WHAT IS NEEDED: Write out every line below that includes the word "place".
*** DATASET CONTENT Section Begins ***
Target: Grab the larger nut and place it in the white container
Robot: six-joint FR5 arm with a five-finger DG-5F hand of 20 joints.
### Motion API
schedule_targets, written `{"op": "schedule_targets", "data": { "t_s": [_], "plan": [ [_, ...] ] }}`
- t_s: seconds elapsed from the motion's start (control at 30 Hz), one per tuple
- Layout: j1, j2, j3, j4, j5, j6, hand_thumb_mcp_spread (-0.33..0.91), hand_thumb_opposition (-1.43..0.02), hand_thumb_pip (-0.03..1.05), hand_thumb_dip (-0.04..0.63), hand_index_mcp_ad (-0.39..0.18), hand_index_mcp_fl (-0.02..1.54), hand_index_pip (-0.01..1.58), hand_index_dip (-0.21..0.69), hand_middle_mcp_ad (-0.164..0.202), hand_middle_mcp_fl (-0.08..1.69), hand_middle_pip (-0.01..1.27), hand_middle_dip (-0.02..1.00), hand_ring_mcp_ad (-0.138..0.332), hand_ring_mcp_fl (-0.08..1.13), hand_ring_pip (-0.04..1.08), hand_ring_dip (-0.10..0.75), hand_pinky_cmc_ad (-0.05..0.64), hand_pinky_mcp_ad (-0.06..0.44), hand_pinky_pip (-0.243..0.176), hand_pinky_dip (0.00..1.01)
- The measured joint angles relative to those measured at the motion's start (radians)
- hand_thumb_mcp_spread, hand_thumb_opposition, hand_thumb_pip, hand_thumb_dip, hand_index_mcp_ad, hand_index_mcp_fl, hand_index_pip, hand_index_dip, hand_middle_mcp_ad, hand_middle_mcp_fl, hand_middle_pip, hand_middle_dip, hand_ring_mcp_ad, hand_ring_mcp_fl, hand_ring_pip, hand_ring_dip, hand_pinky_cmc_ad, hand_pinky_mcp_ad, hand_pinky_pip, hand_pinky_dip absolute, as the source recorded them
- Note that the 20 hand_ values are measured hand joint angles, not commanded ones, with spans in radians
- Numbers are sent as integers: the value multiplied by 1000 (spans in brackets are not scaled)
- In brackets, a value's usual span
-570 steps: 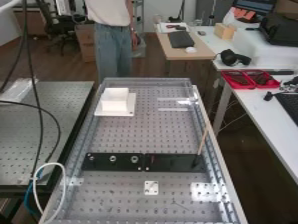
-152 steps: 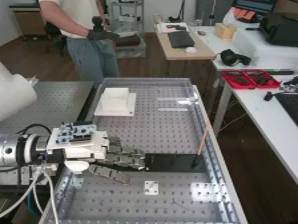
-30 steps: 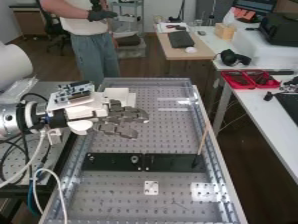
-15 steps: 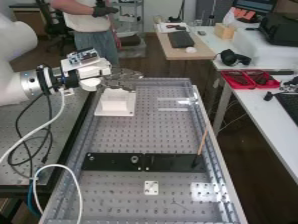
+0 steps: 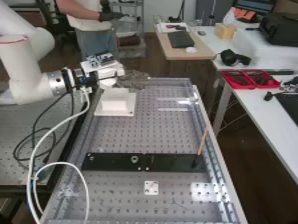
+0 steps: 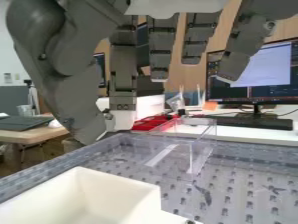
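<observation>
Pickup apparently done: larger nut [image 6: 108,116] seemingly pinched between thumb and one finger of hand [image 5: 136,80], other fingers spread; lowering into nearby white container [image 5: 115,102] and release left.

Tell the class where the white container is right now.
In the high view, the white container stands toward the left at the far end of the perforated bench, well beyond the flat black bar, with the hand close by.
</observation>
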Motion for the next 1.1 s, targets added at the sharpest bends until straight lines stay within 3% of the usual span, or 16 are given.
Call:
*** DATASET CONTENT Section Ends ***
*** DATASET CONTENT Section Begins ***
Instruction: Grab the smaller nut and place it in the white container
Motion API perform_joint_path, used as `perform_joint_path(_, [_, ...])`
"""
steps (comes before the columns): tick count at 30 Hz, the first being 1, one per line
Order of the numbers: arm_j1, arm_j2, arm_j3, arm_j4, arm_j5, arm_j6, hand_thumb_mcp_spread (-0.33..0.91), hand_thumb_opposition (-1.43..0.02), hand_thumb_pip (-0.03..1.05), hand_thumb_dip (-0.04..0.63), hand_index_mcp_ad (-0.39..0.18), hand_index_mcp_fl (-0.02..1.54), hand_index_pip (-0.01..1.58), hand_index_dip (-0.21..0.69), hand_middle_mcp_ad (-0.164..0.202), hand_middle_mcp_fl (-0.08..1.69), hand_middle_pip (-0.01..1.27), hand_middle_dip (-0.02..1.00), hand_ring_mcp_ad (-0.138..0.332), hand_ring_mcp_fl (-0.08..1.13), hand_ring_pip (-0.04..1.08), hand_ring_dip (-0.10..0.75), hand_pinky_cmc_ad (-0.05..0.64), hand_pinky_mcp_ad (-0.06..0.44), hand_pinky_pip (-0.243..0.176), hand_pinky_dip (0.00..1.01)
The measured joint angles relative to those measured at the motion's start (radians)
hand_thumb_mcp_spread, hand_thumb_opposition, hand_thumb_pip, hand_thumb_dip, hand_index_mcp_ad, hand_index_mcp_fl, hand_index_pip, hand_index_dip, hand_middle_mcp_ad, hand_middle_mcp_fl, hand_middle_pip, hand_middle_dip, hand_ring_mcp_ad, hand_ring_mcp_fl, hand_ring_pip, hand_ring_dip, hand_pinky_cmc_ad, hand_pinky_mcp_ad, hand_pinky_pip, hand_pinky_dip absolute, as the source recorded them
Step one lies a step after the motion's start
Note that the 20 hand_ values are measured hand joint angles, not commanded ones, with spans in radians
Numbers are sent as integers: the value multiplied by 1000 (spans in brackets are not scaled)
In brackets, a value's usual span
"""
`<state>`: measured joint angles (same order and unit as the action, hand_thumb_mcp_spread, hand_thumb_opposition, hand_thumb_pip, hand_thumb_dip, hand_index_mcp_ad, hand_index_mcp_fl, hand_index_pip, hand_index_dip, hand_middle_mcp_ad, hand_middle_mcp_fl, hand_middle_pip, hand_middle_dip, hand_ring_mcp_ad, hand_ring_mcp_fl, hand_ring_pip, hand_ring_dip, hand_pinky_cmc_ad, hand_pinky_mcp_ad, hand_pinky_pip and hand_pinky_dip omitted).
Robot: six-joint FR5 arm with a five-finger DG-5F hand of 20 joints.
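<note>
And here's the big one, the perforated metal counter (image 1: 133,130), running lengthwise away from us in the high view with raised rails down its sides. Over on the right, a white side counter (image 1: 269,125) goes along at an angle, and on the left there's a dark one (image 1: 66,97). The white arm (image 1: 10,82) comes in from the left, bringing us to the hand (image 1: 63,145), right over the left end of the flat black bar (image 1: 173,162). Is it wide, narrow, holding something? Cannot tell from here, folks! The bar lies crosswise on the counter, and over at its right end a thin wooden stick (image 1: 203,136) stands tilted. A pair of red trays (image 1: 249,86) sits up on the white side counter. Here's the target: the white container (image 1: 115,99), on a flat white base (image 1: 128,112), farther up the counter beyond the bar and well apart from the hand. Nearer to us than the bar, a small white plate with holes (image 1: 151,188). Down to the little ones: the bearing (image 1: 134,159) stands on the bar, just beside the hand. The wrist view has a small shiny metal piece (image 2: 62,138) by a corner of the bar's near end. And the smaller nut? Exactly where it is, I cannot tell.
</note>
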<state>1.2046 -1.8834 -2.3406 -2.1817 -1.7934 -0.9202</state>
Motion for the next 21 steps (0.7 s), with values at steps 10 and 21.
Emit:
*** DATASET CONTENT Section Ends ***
RESPONSE AREA:
Target: Grab the larger nut and place it in the white container
Instruction: Grab the smaller nut and place it in the white container

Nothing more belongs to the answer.